▶ [ABOUT THIS EXERCISE]: Only one span is wanted from the lines below: from the one with "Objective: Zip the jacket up" up to and including the one with "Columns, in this". Copy it exactly, without images.

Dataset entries
------------

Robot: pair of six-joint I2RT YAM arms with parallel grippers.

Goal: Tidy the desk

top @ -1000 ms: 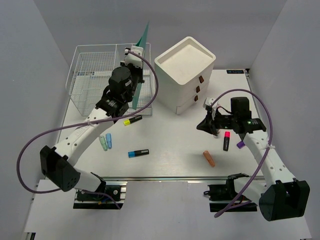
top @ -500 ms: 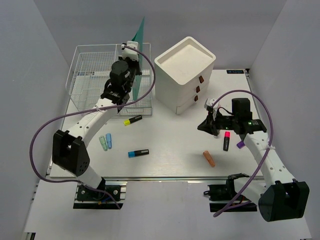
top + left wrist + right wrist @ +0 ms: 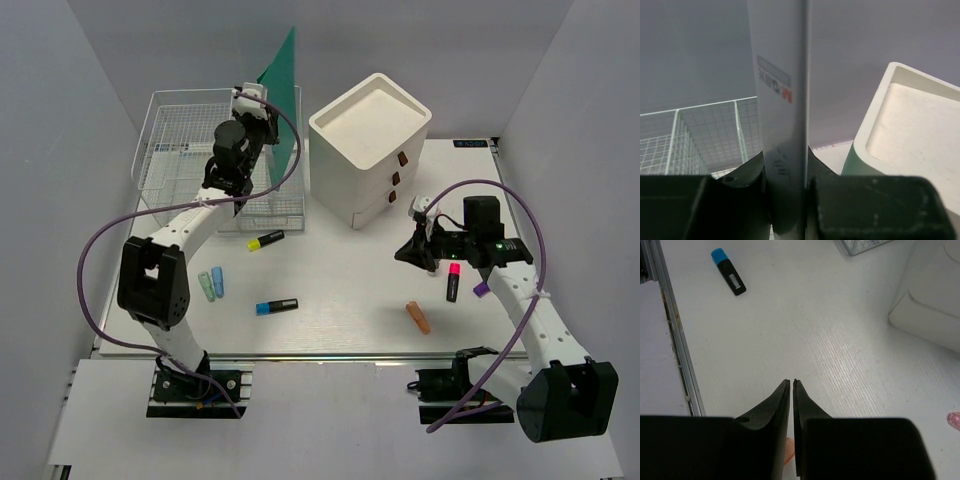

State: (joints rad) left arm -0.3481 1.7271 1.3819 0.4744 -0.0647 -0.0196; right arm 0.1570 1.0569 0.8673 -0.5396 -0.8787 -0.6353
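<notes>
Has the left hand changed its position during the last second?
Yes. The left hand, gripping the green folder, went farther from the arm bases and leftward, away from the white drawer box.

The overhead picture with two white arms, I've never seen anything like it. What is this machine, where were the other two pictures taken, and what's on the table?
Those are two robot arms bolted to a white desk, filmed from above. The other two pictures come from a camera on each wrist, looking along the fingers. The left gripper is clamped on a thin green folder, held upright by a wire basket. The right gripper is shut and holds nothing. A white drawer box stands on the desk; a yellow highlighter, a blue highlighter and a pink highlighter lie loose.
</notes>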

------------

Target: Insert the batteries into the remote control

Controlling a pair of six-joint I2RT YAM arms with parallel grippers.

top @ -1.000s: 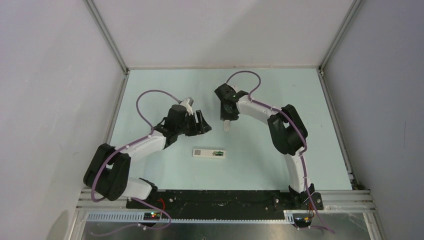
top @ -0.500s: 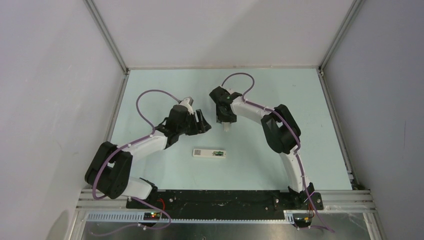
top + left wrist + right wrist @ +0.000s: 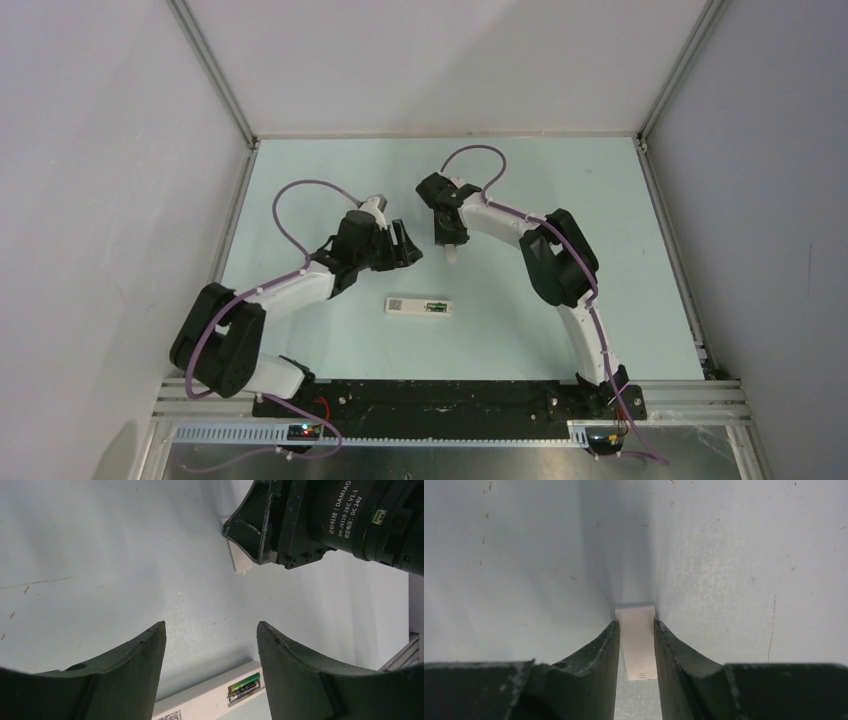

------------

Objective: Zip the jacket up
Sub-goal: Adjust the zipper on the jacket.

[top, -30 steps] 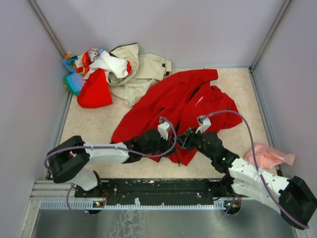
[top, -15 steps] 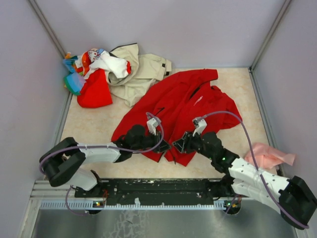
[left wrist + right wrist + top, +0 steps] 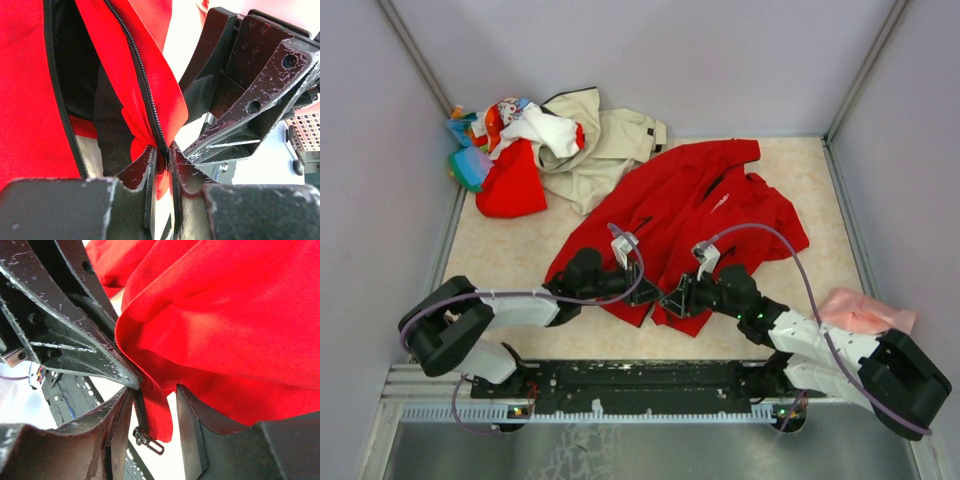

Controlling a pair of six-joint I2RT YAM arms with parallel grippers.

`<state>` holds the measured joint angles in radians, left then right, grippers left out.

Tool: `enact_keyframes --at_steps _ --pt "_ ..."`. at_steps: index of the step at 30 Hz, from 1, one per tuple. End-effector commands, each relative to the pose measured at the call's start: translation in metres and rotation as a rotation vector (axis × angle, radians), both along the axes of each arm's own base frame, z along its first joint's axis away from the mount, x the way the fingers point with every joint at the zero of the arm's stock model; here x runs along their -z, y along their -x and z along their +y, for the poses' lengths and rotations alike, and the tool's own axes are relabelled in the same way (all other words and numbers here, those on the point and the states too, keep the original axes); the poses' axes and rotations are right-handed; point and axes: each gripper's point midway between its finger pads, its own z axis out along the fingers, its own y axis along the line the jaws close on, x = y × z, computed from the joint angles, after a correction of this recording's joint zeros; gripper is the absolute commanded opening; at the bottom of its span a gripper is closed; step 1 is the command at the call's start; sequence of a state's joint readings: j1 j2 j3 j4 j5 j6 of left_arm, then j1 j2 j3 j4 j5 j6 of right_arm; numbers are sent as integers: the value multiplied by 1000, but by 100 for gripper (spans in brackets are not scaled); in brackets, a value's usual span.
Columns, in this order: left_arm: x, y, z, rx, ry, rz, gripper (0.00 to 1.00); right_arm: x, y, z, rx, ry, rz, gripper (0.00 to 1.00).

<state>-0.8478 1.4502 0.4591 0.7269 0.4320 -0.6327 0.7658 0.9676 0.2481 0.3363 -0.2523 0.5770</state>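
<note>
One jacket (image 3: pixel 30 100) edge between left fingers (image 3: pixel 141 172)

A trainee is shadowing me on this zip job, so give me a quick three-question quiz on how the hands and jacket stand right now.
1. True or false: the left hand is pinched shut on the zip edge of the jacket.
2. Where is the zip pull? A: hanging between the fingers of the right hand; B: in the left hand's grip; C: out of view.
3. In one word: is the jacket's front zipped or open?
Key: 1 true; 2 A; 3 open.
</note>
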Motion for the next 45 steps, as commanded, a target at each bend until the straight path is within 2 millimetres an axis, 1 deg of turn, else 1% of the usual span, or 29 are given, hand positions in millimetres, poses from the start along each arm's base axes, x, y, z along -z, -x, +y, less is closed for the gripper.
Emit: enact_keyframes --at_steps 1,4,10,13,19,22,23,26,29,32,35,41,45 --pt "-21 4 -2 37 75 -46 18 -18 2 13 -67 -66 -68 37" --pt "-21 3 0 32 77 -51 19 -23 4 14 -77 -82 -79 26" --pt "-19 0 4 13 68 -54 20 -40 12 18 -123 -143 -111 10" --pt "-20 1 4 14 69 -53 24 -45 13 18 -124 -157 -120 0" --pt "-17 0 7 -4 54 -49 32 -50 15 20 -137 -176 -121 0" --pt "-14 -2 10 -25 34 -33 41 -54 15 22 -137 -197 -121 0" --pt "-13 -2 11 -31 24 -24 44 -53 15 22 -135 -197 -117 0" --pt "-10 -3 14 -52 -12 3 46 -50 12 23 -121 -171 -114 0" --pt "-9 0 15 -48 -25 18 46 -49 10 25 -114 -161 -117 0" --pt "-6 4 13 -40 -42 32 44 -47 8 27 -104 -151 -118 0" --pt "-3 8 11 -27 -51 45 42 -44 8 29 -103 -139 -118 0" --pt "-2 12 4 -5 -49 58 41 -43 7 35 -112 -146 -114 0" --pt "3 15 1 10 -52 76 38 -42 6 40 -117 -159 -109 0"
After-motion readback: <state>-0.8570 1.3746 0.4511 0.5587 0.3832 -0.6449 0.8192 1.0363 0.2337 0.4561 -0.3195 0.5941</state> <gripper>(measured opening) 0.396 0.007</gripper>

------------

▶ [FINISHED TASK]:
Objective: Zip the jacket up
Sub-goal: Adjust the zipper on the jacket.

[top, -30 steps] 
[top, -15 steps] 
[left wrist + right wrist + top, +0 steps] 

Controlling a pair of six-joint I2RT YAM arms with parallel grippers.

`<state>` holds the measured joint angles in radians, left then right, grippers left out.

Tool: `enact_keyframes --at_steps _ --pt "_ ..."`. at_steps: index of the step at 30 Hz, from 1, one per tuple. End-effector commands, each relative to the pose measured at the call's start: translation in metres and rotation as a rotation vector (axis × angle, radians), both along the axes of each arm's own base frame, z along its first joint's axis away from the mount, x the way the fingers point with every joint at the zero of the arm's stock model; here x runs along their -z, y along their -x and z along their +y, for the poses' lengths and rotations alike, and the tool's own axes are relabelled in the same way (all other words and numbers here, those on the point and the states too, keep the original axes); the poses' axes and rotations are right-handed; point and axes: each gripper's point midway between its finger pads, its own z axis out along the fingers, its own y axis along the line the jaws close on, x = y × z, computed from the joint angles, after a correction of this recording's joint zeros; gripper is the absolute commanded opening; at the bottom of its span a gripper is closed; step 1 is the command at the call's start; sequence of a state's joint readings: j1 j2 j3 j4 j5 j6 of left_arm, then j1 j2 j3 j4 j5 j6 of right_arm; numbers are sent as integers: the value multiplied by 1000, but by 100 for gripper (spans in brackets are not scaled); in brackets, a value's usual span.
Columns, in this order: left_arm: x, y, z, rx, ry, rz, gripper (0.00 to 1.00); right_arm: x, y, z, rx, ry, rz, gripper (0.00 to 1.00).

With that, the answer is done.